I got my first drone in 2014 when they were just starting to become mainstream. It was a DJI Phantom FC40. It was easy to fly and had a live video feed with a short range, but the range was plenty for me because I was too afraid to let it get any distance from me anyway.
But, it had no live telemetry, no moving map, no gimbal to smooth out the 720P video. And I lost it in a reservoir.
Although only 4 years ago, the evolution of drones has been frantic. All of the latest equipment boasts perfectly stabilized 4k video, collision avoidance, live telemetry over vast distances and a host of other features.
They can even be pre-programmed to fly a shot perfectly without the operator ever touching the sticks, and the program run in Google Earth to give a realistic simulation before leaving the house.
This morning I was the limits of a feature on my little Mavic Air. Advanced Pilot Assistance Systems (or APAS for short) allows the aircraft to actively avoid obstacles in front of and behind it, literally flying around or over things instead of just stopping like the previous obstacle avoidance. It worked surprisingly well.
With all of this, things that I would never have even thought about before are suddenly within reach of almost anyone. And I hear a lot of complaining about it.
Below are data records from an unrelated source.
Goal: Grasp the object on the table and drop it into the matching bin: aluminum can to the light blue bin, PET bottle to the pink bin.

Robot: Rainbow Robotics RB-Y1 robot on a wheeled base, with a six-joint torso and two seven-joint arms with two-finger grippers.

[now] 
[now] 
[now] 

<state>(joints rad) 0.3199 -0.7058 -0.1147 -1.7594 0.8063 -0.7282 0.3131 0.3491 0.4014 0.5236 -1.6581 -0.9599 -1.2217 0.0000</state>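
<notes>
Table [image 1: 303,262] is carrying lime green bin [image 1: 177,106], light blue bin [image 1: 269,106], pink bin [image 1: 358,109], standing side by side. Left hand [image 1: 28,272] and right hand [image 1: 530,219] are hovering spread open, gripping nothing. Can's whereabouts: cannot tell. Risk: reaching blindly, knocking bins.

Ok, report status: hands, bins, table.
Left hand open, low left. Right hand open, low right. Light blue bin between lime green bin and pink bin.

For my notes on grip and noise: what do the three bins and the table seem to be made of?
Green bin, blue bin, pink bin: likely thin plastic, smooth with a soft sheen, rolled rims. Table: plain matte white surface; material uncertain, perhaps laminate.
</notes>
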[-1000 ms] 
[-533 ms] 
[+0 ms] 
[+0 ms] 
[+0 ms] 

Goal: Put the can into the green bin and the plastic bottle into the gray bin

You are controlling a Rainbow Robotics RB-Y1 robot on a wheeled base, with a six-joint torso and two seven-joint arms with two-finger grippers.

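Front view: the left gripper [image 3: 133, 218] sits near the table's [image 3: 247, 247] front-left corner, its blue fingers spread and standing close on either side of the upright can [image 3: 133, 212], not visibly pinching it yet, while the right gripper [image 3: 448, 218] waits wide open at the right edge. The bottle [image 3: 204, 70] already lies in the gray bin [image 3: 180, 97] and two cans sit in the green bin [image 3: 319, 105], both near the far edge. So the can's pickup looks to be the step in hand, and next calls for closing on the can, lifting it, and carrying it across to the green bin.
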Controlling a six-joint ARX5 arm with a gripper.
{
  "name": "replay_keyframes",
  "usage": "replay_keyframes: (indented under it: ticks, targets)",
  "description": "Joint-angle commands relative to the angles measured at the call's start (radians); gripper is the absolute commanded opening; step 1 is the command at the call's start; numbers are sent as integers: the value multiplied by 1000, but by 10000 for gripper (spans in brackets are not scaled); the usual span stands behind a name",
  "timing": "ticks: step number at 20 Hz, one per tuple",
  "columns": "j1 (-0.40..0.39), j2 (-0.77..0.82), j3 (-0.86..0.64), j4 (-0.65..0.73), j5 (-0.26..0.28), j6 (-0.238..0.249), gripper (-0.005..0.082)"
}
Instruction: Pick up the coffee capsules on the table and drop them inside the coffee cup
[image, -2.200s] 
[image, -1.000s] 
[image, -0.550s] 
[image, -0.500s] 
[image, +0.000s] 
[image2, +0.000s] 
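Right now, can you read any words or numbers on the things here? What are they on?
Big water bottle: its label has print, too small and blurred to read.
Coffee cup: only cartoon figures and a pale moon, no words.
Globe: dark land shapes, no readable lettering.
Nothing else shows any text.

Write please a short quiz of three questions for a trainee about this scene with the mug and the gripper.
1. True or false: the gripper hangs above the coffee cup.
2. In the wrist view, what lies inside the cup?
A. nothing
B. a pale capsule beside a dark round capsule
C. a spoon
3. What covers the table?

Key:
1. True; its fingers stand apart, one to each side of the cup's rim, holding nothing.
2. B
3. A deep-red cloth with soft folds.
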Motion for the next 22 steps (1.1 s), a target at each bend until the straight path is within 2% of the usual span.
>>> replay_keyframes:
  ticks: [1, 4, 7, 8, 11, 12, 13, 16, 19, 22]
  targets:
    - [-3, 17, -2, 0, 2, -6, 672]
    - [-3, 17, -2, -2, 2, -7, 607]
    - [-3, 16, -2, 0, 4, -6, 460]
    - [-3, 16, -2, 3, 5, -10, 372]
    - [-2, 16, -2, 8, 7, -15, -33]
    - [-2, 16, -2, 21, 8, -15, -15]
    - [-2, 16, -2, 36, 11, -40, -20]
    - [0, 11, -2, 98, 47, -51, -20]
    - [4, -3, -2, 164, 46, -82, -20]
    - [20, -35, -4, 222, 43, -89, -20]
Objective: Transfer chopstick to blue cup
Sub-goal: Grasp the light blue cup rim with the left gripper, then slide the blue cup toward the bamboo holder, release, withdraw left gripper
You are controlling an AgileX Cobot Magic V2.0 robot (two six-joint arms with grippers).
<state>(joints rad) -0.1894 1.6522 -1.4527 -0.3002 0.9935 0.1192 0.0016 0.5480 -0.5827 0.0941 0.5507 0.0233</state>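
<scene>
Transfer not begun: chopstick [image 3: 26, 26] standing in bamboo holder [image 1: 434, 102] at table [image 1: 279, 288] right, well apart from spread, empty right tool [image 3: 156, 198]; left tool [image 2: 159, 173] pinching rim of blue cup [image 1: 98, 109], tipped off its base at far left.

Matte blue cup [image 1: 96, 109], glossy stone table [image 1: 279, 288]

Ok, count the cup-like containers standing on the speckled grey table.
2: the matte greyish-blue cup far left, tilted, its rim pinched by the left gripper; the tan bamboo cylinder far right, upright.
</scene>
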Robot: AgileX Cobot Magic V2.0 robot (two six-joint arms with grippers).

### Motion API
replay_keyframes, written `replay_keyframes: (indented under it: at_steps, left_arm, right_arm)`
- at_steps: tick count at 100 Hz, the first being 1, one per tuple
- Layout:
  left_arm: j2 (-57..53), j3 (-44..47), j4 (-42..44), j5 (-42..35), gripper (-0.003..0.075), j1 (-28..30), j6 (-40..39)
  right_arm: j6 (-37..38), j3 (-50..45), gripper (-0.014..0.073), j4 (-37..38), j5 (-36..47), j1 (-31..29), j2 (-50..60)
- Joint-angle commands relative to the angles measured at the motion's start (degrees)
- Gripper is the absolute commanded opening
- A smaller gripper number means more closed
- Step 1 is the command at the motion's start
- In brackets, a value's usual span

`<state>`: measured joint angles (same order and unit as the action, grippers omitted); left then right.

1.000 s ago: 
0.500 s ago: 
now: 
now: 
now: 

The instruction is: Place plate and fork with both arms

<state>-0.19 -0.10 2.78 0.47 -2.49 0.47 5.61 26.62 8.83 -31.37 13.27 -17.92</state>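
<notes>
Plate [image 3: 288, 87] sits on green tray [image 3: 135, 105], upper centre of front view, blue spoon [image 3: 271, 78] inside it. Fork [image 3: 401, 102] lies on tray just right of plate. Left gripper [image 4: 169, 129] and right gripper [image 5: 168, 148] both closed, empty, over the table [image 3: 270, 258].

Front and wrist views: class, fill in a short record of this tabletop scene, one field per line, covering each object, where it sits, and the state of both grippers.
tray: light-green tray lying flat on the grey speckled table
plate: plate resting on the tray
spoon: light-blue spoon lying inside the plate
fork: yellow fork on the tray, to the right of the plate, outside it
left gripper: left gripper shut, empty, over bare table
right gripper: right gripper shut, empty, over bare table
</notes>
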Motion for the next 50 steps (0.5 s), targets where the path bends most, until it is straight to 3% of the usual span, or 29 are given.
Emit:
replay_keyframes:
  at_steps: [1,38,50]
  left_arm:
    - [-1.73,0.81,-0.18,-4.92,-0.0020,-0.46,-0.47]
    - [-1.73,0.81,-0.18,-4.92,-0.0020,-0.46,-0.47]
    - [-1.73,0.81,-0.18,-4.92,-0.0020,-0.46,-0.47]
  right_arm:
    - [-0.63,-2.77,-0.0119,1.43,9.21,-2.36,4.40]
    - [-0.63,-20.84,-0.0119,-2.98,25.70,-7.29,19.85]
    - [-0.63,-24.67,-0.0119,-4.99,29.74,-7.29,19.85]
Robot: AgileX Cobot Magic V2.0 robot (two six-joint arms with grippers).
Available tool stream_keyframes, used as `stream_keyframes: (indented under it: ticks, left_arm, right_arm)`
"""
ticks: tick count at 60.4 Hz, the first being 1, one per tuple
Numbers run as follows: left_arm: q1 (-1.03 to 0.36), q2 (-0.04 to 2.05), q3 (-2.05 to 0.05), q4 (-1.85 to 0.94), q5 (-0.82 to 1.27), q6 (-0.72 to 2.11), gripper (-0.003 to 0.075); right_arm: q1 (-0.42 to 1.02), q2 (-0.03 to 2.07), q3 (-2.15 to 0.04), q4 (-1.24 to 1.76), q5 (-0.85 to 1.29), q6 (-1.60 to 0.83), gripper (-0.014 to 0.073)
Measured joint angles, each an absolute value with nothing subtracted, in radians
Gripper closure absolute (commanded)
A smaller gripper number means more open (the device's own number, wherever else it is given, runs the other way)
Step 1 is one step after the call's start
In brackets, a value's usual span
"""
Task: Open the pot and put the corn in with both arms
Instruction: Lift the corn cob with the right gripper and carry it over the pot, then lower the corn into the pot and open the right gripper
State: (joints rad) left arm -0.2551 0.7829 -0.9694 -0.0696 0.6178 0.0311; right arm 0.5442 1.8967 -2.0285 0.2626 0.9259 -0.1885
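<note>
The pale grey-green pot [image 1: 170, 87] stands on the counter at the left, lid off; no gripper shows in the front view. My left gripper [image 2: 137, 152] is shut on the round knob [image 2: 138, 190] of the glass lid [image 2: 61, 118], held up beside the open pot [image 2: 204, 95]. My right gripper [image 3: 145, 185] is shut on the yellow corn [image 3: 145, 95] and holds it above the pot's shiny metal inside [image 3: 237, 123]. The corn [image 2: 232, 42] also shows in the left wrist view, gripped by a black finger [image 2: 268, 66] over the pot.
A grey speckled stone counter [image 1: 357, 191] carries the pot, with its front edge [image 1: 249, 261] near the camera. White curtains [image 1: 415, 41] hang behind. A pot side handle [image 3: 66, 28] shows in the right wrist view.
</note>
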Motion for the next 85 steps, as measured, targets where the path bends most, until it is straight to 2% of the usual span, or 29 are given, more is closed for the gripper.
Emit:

When the barrier to entry was high, people were able to charge huge sums for aerial footage. After all, their only real competition came from helicopters and planes. Not cheap options.
The people that were in early made out very nicely. But now that the equipment is available to almost everyone, suddenly they need to up their game.
One upshot is that there is a “race to the bottom” with some operators charging ridiculously low fees, often without obtaining the necessary credentials that allow them to legally do so. But, until the FAA start to enforce those rules, there seems to be little downside for them.
Most of these cheap operators are “A Dad with a drone” types that have not invested much time or effort learning the craft and, as one might expect, the results are…well, you get what you pay for.
But, some people are doing amazing things and learning all the time, and it is these ones that are forcing the incumbents to up their game.
Is this a bad thing? Personally, I don’t think so. I’m sure many people liked situation they had with a near monopoly. But now, they are going to have to differentiate themselves in other ways.
This means the ones that were holding on just because they had a piece of equipment will be driven out and replaced by those people who see this an as an opportunity to focus on their creativity. And that, in the long run, will lead to some amazing results.
Personally, I can’t wait to see what we are doing with this just a few years from now.